Natürlich ist das noch nicht die Arbeiteroffensive. Sie ist unter den heutigen Bedingungen eine sehr hohe Anforderung an das Klassenbewusstsein und bedeutet, "den Kampf um die Tagesforderungen und Teillosungen auf offensive Art zu führen, um ihn höher entwickeln zu können. … Der ökonomische Kampf muss die soziale und ökologische Frage umfassen und mit dem politischen Kampf verbunden bzw. in den politischen Kampf übergeleitet werden. … Der Kampf zur Befreiung der Arbeiterklasse und zur Befreiung der Frau muss identisch werden. … Die Arbeiterkämpfe müssen den Kampf um die Lösung der sozialen Frage mit dem Kampf um die Lösung der Umweltfrage verbinden. … Der Motor des Übergangs zur Arbeiteroffensive ist die Einheit von Jung und Alt. … Die Einzelkämpfe müssen zu Massenkämpfen zusammengefasst und höherentwickelt werden. … Gegebenenfalls muss der gewerkschaftliche Rahmen durchbrochen werden, und die Arbeiterklasse muss zu selbständigen Kämpfen übergehen. … Die Arbeiterklasse muss mit dem gesellschaftlich organisierten System der kleinbürgerlichen Denkweise fertig werden. … Die Arbeiterkämpfe im nationalen Rahmen müssen gegebenenfalls länderübergreifend ausgedehnt werden. So werden sie zur Schule der internationalen Arbeitereinheit und der Vorbereitung der internationalen Revolution.". (Programm der MLPD, S. 107ff)
Es ist die Aufgabe der Marxisten-Leninisten, den Arbeitern reinen Wein einzuschenken, dass ihnen mit den bevorstehenden größten Klassenauseinandersetzungen der Nachkriegsgeschichte harte Kämpfe und große Herausforderungen an die proletarische Denkweise bevorstehen; nicht aber ist es Aufgabe der Marxisten-Leninisten, den Arbeitern die Allmacht der Bosse zu suggerieren, ihnen die Erfolglosigkeit ihres Kampfes zu bescheinigen und zu versuchen, Druck für eine künstlich forcierte Entwicklung des Klassenbewusstseins auszuüben.
Wer sagt denn, dass der Kampf zu Ende ist? Die einschneidenden Lohnsenkungen setzen den selbständigen Kampf um Lohnnachschlag auf die Tagesordnung. Die geplante Vernichtung von 35.000 Arbeitsplätzen fordert selbständige Kämpfe heraus.

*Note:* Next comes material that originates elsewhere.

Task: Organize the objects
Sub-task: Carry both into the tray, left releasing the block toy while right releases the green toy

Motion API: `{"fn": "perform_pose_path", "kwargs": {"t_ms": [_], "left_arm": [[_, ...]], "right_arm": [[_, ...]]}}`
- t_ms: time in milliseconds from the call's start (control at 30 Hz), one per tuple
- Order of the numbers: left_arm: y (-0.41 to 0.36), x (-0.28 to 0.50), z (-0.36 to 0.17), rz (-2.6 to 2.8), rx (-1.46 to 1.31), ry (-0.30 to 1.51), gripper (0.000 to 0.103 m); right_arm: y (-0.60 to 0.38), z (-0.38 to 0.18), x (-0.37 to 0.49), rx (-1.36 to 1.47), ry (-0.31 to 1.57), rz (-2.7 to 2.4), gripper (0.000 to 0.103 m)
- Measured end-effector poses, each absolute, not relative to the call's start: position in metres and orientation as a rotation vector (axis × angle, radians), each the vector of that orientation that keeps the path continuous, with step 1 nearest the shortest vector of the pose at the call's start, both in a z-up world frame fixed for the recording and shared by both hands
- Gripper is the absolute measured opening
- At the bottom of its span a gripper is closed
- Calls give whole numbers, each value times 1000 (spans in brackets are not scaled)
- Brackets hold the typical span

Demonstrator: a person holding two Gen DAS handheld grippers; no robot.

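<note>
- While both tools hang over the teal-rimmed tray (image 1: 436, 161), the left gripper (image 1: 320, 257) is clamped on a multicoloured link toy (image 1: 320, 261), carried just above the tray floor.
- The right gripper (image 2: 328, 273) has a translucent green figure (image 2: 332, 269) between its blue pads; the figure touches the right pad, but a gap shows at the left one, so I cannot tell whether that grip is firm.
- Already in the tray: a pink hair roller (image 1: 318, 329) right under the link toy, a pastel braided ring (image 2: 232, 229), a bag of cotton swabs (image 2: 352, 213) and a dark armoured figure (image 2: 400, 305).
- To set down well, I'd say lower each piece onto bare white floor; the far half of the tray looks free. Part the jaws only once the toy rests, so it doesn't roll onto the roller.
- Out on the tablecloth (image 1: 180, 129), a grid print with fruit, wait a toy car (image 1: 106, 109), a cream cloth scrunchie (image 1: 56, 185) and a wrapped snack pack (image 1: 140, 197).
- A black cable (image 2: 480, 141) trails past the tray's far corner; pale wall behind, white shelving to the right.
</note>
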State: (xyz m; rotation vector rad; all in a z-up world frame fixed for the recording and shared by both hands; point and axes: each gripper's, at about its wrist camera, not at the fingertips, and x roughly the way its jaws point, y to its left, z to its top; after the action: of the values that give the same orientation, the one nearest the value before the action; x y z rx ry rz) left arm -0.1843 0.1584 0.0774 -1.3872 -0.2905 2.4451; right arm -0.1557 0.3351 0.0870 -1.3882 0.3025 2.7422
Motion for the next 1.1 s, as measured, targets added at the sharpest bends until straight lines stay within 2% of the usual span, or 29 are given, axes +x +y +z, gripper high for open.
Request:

Um sie führen zu können, müssen die Arbeiter mit der kleinbürgerlichen Denkweise der Klassenzusammenarbeitspolitik fertig werden und vor allem immun gegenüber der kleinbürgerlich-antikommunistischen Denkweise.
Nach all den Erfahrungen der letzten Monate kann man das feste Vertrauen in die Arbeiter haben, dass sie – nicht zuletzt durch die Überzeugungsarbeit der MLPD – ihre Erfahrungen verarbeiten und ihre Schlussfolgerungen ziehen werden. Wie endete doch vorausschauend der Artikel am 17. Dezember 2024 von Gabi Fechtner "Im Trainingslager für die Arbeiteroffensive"? "Gerade, weil die Veränderungen so groß sind, muss man den Arbeiterinnen und Arbeitern Zeit geben, sie zu verarbeiten und die neuen Herausforderungen zu begreifen. … Und nur in Verbindung mit praktischen Kampferfahrungen entwickelt sich das Klassenbewusstsein. Es ist äußerst bedeutsam, dass dieser Prozess begonnen hat."